Is there any downside to naming a trust as a beneficiary to a CD or in general, a bank account if the bank and/or credit union allows it? This is in California.

  • What sort of issue are you anticipating? Commented Jan 11, 2023 at 18:58
  • Ally Bank lets you do it. Don’t know if there are state-level restrictions, though.
    – RonJohn
    Commented Jan 11, 2023 at 20:10
  • 1
    The last time that I updated my trust documents, I asked my lawyer this same question. His response was that it's OK but it adds an extra step for your trustee in settling your estate. The absolutely correct answer is that you should ask your lawyer this since it's possible that state law may vary. Commented Jan 11, 2023 at 22:34
  • One drawback compared to having the trust own the accounts outright is that in case of incapacity the trustee won't be able to access the accounts (you'd need DPOA instead and a longer and more complicated process)
    – littleadv
    Commented Jan 11, 2023 at 22:42

1 Answer 1


After more research today including talking to the lawyer that drew up the trust, I ended up with two reasons that it might not be good.

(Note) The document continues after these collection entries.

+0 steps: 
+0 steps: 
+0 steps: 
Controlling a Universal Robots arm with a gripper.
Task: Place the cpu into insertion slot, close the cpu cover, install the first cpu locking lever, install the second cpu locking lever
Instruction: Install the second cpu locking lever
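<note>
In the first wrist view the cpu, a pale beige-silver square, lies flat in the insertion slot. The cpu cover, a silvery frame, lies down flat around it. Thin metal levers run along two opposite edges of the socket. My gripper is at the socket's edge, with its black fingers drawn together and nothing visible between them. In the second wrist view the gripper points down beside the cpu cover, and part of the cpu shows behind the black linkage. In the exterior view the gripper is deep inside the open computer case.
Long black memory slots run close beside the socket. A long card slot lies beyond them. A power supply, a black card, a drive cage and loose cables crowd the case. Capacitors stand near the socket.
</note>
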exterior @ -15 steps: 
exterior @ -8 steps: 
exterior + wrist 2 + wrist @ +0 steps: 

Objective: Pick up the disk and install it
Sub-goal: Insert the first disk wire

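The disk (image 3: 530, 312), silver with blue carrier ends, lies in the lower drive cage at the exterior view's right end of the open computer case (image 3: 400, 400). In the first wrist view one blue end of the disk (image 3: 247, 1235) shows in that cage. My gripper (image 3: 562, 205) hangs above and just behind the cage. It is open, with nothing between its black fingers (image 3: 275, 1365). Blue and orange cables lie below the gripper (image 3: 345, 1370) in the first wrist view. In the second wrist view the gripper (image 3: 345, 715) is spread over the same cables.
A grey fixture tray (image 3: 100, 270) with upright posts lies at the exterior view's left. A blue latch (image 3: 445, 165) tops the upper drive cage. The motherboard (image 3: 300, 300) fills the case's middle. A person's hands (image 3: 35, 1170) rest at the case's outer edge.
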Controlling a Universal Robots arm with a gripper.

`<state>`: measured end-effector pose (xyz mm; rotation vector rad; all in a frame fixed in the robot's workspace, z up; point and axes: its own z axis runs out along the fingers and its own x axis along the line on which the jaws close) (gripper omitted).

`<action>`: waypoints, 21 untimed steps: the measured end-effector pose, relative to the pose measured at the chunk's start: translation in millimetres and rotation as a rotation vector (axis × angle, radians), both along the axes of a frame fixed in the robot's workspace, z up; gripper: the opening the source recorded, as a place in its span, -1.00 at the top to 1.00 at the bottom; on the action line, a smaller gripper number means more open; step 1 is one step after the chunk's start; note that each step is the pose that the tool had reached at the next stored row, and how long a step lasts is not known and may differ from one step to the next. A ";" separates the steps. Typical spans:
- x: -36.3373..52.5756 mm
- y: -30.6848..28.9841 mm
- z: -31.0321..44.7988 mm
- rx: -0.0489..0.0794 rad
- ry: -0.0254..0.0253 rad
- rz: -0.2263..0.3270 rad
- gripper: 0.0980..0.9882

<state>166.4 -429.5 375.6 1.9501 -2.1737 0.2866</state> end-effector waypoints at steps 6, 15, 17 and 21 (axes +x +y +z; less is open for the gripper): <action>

  1. listed in the comments above that it would make access to the money more difficult if incapacitated

  2. having the account registered in a persons name makes it easier for an unscrupulous person to declare you incompetent to handle your finances by a court appointed judge, whereas an account in the name of a trust would prevent that situation

  • 1
    @RonJon, the question was whether there were any problems ("downsides") in naming a trust as a beneficiary. There could be a multitude of "downsides" including "access". There may be other downsides, but that's all that I could come up with. My question didn't ask whether a trust could be a beneficiary.
    – Ian
    Commented Jan 12, 2023 at 14:28
  • For some reason, I read "Is it ok to" as can you, and that blinded me to the other details.